The liberal grass-roots powerhouse MoveOn.org asked its members on Friday to sign a petition urging Sen. Bernie Sanders (I-Vt.) and other liberal lawmakers to block the bill.
But in the waning hours of Democrats’ search for votes, abortion emerged as the critical sticking point.
The continuing deadlock recalled the final stages of the healthcare debate in the House, where Democrats’ sizable antiabortion faction demanded that the bill include abortion-funding restrictions that were vehemently opposed by House Speaker Nancy Pelosi (D-San Francisco) and her abortion-rights allies.
At issue is a long-standing policy known as the Hyde Amendment, which bars the use of federal money in Medicaid and other government programs for abortion -- except in cases of rape, incest or a danger to the life of the woman.
The question Congress now faces is how that policy would apply to the new programs established by the healthcare bill -- including the premium subsidies the bill would provide to help people buy insurance in a new exchange for those who do not get affordable coverage from their employers.

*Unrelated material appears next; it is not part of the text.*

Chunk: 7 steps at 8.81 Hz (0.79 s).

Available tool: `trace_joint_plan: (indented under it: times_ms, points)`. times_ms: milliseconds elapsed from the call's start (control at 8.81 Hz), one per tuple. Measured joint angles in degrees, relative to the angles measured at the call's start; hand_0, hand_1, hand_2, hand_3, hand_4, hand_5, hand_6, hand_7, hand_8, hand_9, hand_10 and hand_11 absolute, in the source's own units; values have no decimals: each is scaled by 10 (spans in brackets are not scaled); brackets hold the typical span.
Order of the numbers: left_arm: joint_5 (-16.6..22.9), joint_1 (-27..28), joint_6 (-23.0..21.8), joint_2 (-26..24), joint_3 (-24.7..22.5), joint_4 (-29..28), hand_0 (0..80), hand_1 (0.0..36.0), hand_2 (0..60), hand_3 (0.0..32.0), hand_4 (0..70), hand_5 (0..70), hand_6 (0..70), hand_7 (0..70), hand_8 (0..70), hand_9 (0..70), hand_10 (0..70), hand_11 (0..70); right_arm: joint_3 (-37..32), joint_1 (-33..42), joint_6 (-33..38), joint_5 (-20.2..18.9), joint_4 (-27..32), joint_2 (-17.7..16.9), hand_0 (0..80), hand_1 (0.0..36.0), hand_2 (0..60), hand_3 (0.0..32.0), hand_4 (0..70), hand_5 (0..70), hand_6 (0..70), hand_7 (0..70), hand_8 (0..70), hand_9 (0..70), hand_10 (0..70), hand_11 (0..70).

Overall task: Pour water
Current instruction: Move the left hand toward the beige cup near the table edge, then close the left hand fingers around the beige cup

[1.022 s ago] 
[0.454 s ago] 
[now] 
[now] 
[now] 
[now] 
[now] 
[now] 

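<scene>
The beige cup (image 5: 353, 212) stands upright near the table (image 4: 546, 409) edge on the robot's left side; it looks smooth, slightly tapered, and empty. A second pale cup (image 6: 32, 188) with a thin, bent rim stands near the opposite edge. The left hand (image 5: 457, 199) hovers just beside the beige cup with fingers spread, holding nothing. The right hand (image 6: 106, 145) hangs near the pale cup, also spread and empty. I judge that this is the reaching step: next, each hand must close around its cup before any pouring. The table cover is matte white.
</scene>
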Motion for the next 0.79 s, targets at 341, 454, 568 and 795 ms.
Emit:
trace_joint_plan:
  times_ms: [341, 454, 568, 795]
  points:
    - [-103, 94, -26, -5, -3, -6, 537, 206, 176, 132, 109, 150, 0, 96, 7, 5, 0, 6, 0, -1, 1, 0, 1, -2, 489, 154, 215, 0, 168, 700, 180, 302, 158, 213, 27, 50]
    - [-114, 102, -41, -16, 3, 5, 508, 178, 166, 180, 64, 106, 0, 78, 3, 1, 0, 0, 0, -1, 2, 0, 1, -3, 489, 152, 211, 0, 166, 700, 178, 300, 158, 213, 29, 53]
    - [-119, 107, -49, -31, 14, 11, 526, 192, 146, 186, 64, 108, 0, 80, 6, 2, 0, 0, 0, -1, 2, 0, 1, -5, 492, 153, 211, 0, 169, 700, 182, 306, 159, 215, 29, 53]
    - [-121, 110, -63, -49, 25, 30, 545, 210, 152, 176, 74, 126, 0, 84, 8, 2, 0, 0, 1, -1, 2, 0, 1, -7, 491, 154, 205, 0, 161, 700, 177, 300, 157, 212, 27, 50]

The Senate bill would allow policies in the exchange to cover abortion so long as they guarantee that federal funds are not used to pay for the procedure. The House bill’s stricter language would prohibit insurers in the exchange from offering any abortion coverage to people who receive federal subsidies -- a curb that critics say would go too far and curb access to abortion coverage paid with women’s own money.
The negotiations with Nelson built off a proposed compromise offered by Sen. Bob Casey (D-Pa.).
Casey’s amendment tried to strike a middle ground by requiring insurers to segregate private premiums from taxpayer funds, subject to annual audits; provide aid to young pregnant women and for adoption services; and establish a conscience clause to protect people who want to opt out of abortion coverage from indirectly funding others’ abortions.
In a statement released Thursday, the Catholic Health Assn. said it was satisfied that the Casey amendment would keep taxpayer money from paying for abortions.
But the National Right to Life Committee said the Senate bill would still allow federal funds to directly and indirectly support abortions because the distinction between public and private funds was “contrived.”
Tom Hamburger in the Washington bureau contributed to this report.